EXERCISE DETAILS -> Say how many lines in the records hold "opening". Nothing but the number should be given.

SUPPLIED DATA ->
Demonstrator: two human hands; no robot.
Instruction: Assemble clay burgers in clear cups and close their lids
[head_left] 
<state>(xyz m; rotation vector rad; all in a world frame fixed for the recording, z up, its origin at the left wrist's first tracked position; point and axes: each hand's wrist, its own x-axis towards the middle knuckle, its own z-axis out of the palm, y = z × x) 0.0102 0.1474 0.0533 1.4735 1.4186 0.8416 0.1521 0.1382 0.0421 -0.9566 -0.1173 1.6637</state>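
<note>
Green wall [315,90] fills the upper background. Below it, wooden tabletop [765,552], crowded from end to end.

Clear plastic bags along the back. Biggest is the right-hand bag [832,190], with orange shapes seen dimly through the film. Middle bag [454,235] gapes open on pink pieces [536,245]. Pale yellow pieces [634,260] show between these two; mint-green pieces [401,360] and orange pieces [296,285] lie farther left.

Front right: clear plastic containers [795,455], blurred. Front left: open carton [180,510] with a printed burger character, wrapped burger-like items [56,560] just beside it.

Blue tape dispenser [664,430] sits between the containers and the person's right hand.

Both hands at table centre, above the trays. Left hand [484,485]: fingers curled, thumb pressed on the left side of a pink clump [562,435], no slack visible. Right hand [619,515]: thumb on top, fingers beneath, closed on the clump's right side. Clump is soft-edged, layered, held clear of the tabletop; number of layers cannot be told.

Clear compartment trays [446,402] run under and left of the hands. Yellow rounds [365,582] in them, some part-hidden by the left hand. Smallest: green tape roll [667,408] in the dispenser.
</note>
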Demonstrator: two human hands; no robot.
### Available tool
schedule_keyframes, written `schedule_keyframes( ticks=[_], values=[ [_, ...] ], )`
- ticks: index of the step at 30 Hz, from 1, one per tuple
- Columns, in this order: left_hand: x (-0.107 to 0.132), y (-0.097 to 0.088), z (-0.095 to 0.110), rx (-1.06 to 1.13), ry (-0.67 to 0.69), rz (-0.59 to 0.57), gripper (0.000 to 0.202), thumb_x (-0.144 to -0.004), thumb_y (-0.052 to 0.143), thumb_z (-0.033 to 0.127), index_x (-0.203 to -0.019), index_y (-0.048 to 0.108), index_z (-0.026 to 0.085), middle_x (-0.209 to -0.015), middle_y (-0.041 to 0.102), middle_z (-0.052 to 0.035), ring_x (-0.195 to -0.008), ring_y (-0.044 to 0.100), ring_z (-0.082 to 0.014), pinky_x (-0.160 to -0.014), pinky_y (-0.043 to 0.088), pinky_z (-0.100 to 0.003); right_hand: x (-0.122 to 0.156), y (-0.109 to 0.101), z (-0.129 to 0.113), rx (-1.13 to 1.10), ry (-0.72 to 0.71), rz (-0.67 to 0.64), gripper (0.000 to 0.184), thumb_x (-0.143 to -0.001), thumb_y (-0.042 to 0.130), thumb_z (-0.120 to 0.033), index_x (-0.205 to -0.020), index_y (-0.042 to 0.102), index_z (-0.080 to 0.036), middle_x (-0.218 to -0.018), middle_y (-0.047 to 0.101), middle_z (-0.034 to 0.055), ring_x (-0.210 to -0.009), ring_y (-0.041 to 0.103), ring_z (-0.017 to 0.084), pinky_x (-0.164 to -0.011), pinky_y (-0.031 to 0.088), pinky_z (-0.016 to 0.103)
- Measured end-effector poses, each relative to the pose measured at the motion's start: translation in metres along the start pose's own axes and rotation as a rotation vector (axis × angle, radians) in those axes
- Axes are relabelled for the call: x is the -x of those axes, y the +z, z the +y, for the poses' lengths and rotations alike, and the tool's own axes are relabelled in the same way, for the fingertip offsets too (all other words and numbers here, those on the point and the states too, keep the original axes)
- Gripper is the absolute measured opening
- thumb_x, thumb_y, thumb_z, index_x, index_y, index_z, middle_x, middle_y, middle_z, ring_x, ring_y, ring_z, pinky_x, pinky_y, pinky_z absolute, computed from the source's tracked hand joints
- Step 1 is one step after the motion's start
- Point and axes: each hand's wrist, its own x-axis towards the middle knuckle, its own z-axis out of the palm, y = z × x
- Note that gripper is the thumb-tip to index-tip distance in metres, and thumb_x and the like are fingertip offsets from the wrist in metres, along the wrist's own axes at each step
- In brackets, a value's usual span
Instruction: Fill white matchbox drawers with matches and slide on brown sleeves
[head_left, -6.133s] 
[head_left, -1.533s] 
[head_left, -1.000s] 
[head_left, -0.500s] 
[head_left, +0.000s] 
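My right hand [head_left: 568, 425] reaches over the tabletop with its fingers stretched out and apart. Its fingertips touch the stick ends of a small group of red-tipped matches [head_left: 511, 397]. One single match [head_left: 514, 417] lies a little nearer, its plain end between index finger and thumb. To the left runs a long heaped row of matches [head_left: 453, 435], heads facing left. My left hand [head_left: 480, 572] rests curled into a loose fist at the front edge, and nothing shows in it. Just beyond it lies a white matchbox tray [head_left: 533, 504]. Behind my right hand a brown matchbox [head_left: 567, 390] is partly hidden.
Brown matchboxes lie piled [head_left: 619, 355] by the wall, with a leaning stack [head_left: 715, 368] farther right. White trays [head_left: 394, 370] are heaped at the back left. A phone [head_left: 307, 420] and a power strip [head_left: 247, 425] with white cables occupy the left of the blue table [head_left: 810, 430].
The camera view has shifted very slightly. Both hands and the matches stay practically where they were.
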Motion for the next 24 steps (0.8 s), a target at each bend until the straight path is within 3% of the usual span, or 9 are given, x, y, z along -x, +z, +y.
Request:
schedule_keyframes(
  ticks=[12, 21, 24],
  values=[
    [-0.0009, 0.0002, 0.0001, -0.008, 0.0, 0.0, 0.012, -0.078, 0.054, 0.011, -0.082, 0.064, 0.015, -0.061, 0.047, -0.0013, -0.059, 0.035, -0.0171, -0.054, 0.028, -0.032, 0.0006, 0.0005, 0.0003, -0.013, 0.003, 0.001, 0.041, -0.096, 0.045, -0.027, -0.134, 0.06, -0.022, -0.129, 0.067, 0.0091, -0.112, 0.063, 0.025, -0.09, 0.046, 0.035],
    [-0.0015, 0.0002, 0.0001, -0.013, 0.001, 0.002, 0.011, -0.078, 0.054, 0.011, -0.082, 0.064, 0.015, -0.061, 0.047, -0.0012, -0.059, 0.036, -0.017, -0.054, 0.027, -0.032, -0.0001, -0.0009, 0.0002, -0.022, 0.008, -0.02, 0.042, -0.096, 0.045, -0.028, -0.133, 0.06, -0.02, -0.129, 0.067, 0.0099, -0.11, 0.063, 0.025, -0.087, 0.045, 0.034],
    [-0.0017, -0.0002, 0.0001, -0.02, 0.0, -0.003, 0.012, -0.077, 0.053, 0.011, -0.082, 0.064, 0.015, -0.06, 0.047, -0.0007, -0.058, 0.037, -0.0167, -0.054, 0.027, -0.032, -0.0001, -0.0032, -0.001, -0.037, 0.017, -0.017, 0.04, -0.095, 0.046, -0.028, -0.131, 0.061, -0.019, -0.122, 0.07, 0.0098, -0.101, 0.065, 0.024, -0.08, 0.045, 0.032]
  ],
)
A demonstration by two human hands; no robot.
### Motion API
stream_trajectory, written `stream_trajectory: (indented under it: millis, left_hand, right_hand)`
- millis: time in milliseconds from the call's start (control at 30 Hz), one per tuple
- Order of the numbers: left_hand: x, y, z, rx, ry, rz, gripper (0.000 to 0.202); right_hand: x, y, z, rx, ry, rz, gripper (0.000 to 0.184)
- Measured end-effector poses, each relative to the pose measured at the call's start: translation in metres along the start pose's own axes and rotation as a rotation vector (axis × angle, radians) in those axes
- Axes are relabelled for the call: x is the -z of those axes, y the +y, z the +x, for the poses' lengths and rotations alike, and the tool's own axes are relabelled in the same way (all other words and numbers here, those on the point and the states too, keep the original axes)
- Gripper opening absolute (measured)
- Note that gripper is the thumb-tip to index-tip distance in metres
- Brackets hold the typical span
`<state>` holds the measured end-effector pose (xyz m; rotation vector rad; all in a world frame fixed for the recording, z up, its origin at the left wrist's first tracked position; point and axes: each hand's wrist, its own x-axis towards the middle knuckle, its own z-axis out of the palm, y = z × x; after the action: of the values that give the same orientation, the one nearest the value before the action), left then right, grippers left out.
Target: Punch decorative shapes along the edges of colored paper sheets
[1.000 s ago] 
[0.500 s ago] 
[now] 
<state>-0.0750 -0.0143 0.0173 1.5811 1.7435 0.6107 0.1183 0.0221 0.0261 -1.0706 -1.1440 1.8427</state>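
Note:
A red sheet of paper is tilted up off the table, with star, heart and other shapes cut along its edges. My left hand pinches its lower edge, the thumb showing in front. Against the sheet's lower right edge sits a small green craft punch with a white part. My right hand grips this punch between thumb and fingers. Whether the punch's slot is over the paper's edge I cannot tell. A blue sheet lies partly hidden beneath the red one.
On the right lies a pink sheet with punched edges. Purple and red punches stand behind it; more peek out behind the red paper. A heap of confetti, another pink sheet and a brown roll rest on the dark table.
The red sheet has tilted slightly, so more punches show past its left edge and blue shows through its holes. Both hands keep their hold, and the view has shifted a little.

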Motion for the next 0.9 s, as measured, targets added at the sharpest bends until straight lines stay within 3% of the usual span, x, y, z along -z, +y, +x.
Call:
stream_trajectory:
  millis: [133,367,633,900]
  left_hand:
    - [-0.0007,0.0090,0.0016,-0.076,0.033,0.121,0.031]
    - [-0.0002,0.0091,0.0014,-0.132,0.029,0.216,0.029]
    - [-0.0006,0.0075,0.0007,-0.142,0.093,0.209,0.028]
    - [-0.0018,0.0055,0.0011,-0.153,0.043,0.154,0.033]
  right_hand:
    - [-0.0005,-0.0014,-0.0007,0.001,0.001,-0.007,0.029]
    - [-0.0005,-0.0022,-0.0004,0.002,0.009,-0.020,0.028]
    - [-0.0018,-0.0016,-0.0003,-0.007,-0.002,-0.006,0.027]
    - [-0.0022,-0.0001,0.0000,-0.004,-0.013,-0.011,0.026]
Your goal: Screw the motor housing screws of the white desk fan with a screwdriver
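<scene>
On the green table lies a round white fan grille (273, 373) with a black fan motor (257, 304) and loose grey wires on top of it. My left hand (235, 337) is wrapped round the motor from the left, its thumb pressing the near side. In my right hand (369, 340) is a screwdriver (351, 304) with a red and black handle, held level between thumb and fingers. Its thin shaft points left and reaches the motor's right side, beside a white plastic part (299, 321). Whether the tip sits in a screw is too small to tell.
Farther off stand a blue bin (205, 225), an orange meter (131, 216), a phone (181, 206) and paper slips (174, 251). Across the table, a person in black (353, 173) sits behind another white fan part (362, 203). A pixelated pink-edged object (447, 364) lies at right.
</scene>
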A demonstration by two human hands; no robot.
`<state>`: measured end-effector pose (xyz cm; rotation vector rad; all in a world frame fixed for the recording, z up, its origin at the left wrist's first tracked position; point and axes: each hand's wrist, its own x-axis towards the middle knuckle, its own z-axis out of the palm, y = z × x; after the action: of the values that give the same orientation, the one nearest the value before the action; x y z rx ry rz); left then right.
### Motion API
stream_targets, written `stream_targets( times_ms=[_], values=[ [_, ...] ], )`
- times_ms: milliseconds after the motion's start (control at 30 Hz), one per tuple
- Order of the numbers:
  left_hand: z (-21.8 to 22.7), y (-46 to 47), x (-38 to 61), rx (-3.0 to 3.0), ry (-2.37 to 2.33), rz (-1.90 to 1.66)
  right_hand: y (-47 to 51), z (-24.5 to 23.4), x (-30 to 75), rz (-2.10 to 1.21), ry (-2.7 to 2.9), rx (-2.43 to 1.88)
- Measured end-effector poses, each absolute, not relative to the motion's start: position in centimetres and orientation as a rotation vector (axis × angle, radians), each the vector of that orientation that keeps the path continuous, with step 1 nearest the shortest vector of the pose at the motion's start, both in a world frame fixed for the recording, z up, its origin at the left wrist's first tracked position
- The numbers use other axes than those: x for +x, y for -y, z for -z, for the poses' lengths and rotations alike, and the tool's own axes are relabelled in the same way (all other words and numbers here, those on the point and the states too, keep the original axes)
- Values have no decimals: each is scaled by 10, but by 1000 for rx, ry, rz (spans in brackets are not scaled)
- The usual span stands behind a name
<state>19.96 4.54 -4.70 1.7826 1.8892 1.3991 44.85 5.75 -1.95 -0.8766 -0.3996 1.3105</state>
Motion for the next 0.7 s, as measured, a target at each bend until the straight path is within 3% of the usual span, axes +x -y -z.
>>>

SOLVED PROBLEM -> 2